What this task involves |
The records below must be reproduced exactly, excluding any pictures.

Records from a data collection |
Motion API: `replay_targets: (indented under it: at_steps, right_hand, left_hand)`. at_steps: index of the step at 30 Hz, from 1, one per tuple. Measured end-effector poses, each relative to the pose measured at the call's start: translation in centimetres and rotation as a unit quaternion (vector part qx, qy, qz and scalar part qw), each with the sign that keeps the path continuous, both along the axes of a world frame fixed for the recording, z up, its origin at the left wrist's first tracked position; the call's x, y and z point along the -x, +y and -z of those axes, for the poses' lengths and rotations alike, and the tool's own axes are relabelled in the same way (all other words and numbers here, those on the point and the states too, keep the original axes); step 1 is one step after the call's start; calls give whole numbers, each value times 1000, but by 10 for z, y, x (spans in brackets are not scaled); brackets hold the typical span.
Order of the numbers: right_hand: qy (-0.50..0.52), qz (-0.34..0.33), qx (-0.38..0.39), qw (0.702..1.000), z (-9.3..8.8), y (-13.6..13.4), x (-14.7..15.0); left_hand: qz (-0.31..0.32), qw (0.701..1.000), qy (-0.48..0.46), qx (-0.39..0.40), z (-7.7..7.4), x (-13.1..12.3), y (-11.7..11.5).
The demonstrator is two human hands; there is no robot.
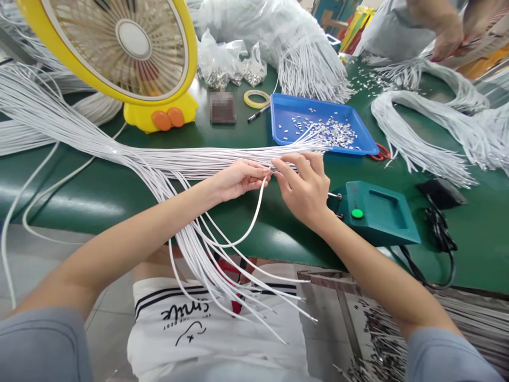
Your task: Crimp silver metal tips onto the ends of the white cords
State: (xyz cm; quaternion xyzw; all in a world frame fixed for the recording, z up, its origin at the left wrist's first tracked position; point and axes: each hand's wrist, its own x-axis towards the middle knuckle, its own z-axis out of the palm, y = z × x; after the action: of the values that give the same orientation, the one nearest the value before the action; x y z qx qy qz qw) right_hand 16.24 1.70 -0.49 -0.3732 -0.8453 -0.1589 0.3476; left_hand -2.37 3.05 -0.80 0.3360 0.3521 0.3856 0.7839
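Observation:
My left hand point(242, 179) pinches a white cable point(259, 204) close to its end, and the cable loops down from the fingers toward the table edge. Against that cable's tip, the thumb and forefinger of my right hand point(304, 183) come together; whatever small piece they hold is hidden. Behind both hands runs a thick bundle of white cables point(191, 157), its ends reaching the blue tray point(279, 119). Small metal pieces point(336, 131) lie heaped in that tray. Other cables from the bundle hang over the table edge above my lap, with bare-looking tips.
A green machine point(379, 209) with a bright green button sits right of my right hand. At left stands a yellow fan point(159, 114). Yellow tape point(256, 99), a pen point(258, 113) and red-handled tool point(382, 153) lie near the tray. A co-worker's hands point(449, 34) are at upper right.

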Motion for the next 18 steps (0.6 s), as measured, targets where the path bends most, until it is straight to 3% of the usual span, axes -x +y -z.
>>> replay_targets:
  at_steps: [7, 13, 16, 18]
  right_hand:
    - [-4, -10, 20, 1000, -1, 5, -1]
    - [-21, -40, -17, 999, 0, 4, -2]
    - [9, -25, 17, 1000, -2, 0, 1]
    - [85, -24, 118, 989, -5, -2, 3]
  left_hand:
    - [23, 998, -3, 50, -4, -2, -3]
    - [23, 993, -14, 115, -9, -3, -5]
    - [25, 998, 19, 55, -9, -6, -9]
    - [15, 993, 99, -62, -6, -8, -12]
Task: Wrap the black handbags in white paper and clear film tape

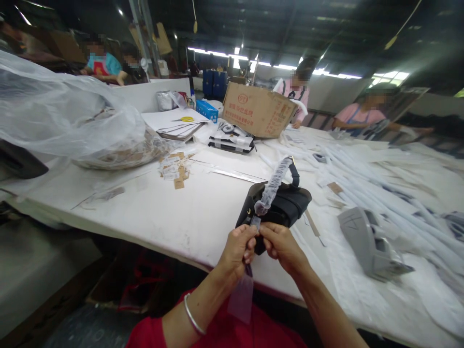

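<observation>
A black handbag (286, 205) rests near the front edge of the white worktable (188, 212). Its handle (273, 183) is wrapped in clear bubble film and arches upward. My left hand (239, 249) and my right hand (281, 246) meet just in front of the bag, both closed in a pinch. Between the fingertips sits a small clear plastic piece (255, 222). A translucent strip (241, 297) hangs down below my left hand. A silver bangle (192, 316) circles my left wrist.
A large clear plastic bag (65, 116) of material lies at the left. A brown carton (257, 111), small tags (176, 169), another black bag (232, 140), a grey tape dispenser (369, 241) and many white wrapped strips (380, 183) cover the table. Several other people work at the far side.
</observation>
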`<state>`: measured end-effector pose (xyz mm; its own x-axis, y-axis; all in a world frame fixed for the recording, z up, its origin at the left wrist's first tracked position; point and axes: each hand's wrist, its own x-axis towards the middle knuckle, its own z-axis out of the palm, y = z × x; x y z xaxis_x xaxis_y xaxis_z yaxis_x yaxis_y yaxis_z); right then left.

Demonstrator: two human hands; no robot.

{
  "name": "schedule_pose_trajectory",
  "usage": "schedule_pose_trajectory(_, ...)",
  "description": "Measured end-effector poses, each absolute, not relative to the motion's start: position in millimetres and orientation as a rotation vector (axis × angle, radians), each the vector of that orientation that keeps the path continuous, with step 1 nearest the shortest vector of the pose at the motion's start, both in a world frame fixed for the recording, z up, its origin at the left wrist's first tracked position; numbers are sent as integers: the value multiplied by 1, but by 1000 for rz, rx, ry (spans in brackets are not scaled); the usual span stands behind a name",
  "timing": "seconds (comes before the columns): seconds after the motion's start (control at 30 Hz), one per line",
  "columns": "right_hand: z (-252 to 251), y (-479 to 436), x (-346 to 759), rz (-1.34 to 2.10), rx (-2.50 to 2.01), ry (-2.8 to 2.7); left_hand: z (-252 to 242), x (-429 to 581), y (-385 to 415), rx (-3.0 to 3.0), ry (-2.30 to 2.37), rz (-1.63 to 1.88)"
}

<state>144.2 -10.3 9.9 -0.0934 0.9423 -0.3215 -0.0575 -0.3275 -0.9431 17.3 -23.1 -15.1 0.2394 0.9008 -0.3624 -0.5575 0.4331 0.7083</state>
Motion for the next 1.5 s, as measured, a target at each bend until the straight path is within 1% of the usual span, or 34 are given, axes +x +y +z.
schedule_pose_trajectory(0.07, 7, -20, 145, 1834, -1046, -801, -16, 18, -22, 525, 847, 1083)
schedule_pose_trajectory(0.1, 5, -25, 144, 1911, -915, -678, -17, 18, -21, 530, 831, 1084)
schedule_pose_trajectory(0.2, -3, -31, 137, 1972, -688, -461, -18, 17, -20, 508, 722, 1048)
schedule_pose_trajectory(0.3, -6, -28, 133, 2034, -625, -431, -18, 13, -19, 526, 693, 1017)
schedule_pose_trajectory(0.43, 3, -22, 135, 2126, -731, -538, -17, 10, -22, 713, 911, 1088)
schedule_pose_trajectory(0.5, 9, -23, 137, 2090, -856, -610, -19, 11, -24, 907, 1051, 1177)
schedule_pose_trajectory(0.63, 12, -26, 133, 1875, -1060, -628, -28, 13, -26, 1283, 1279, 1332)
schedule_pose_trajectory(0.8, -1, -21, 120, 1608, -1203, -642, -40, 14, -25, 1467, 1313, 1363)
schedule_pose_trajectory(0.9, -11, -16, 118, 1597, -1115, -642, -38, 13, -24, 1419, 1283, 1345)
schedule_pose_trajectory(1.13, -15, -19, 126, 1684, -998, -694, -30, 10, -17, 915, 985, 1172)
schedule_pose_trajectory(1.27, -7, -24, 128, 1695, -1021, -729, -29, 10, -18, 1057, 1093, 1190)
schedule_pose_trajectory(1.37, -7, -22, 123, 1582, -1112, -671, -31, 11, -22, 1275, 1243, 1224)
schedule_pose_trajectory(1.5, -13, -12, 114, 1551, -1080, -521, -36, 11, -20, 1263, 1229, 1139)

Exercise result |
Motion API: `replay_targets: (indented under it: at_steps, right_hand, left_hand)`. at_steps: index of the step at 30 Hz, from 1, one per tuple. Measured end-effector poses, each relative to the pose measured at the call's start: translation in centimetres and rotation as a unit quaternion (vector part qx, qy, qz and scalar part qw), each with the sign that keeps the path continuous, both along the axes of a world frame fixed for the recording, z up, its origin at the left wrist's first tracked position; the call's x, y and z point along the -x, +y and -z of those axes, for the poses' lengths and rotations alike, and the tool's own axes are relabelled in the same way (all other words and numbers here, those on the point and the states too, keep the original axes); step 1 is one step after the call's start; calls give whole numbers, each value times 1000, but by 10 for z, y, x (spans in brackets are not scaled); brackets hold the typical span.
Order of the numbers: right_hand: qy (-0.50..0.52), qz (-0.34..0.33), qx (-0.38..0.39), qw (0.702..1.000), z (-9.3..8.8), y (-13.6..13.4), x (-14.7..15.0); left_hand: qz (-0.31..0.32), qw (0.701..1.000), qy (-0.48..0.46), qx (-0.39..0.40), z (-7.7..7.4), x (-13.1..12.3), y (-11.7..11.5).
The demonstrator is two human hands; there is no robot.
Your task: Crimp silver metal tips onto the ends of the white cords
State: (xyz cm; quaternion xyzw; all in a world frame fixed for the recording, z up, its origin at the left wrist's first tracked position; point and axes: each hand's wrist, its own x-axis towards the middle knuckle, its own z-axis out of the palm, y = z × x; after the action: of the values that give the same orientation, the one nearest the value before the action; x y z qx qy qz qw) right_hand 16.24 1.70 -0.49 -0.3732 -0.8453 -0.1589 0.3476; left_hand -2.37 3.05 -0.80 0.3360 0.3521 0.3856 0.7839
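Observation:
My left hand point(242, 179) pinches a white cable point(259, 204) close to its end, and the cable loops down from the fingers toward the table edge. Against that cable's tip, the thumb and forefinger of my right hand point(304, 183) come together; whatever small piece they hold is hidden. Behind both hands runs a thick bundle of white cables point(191, 157), its ends reaching the blue tray point(279, 119). Small metal pieces point(336, 131) lie heaped in that tray. Other cables from the bundle hang over the table edge above my lap, with bare-looking tips.
A green machine point(379, 209) with a bright green button sits right of my right hand. At left stands a yellow fan point(159, 114). Yellow tape point(256, 99), a pen point(258, 113) and red-handled tool point(382, 153) lie near the tray. A co-worker's hands point(449, 34) are at upper right.
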
Motion for the next 18 steps (0.6 s), as measured, targets where the path bends most, until it is straight to 3% of the usual span, axes -x +y -z.
>>> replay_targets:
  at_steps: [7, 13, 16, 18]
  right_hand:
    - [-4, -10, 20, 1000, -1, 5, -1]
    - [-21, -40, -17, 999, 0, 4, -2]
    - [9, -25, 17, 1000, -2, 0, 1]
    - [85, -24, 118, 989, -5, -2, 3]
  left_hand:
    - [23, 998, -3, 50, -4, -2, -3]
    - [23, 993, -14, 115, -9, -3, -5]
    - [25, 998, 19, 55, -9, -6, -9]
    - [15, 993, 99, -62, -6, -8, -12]
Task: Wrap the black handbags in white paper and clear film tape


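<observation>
A black handbag (286, 205) rests near the front edge of the white worktable (188, 212). Its handle (273, 183) is wrapped in clear bubble film and arches upward. My left hand (239, 249) and my right hand (281, 246) meet just in front of the bag, both closed in a pinch. Between the fingertips sits a small clear plastic piece (255, 222). A translucent strip (241, 297) hangs down below my left hand. A silver bangle (192, 316) circles my left wrist.
A large clear plastic bag (65, 116) of material lies at the left. A brown carton (257, 111), small tags (176, 169), another black bag (232, 140), a grey tape dispenser (369, 241) and many white wrapped strips (380, 183) cover the table. Several other people work at the far side.
</observation>
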`<state>`: measured end-effector pose (xyz mm; its own x-axis, y-axis; all in a world frame fixed for the recording, z up, its origin at the left wrist's first tracked position; point and axes: each hand's wrist, its own x-axis towards the middle knuckle, its own z-axis out of the palm, y = z × x; x y z xaxis_x xaxis_y xaxis_z yaxis_x yaxis_y yaxis_z); right then left.

Demonstrator: two human hands; no robot.

{
  "name": "schedule_pose_trajectory",
  "usage": "schedule_pose_trajectory(_, ...)",
  "description": "Measured end-effector poses, each absolute, not relative to the motion's start: position in millimetres and orientation as a rotation vector (axis × angle, radians), each the vector of that orientation that keeps the path continuous, with step 1 nearest the shortest vector of the pose at the motion's start, both in a world frame fixed for the recording, z up, its origin at the left wrist's first tracked position; numbers are sent as integers: the value multiplied by 1, but by 1000 for rz, rx, ry (spans in brackets are not scaled); the usual span stands behind a name",
  "timing": "seconds (comes before the columns): seconds after the motion's start (control at 30 Hz), one per line",
  "columns": "right_hand: z (-252 to 251), y (-479 to 436), x (-346 to 759), rz (-1.34 to 2.10), rx (-2.50 to 2.01), ry (-2.8 to 2.7); left_hand: z (-252 to 242), x (-429 to 581), y (-385 to 415), rx (-3.0 to 3.0), ry (-2.30 to 2.37), rz (-1.63 to 1.88)"
}

<state>144.2 -10.3 9.9 -0.0934 0.9423 -0.3215 -0.0575 -0.3275 -0.9431 17.3 -23.1 -15.1 0.2394 0.9008 -0.3624 -0.5575 0.4331 0.7083</state>
Motion for the next 1.5 s, as measured, a target at each bend until the straight path is within 1% of the usual span, or 34 are given, axes +x +y +z.
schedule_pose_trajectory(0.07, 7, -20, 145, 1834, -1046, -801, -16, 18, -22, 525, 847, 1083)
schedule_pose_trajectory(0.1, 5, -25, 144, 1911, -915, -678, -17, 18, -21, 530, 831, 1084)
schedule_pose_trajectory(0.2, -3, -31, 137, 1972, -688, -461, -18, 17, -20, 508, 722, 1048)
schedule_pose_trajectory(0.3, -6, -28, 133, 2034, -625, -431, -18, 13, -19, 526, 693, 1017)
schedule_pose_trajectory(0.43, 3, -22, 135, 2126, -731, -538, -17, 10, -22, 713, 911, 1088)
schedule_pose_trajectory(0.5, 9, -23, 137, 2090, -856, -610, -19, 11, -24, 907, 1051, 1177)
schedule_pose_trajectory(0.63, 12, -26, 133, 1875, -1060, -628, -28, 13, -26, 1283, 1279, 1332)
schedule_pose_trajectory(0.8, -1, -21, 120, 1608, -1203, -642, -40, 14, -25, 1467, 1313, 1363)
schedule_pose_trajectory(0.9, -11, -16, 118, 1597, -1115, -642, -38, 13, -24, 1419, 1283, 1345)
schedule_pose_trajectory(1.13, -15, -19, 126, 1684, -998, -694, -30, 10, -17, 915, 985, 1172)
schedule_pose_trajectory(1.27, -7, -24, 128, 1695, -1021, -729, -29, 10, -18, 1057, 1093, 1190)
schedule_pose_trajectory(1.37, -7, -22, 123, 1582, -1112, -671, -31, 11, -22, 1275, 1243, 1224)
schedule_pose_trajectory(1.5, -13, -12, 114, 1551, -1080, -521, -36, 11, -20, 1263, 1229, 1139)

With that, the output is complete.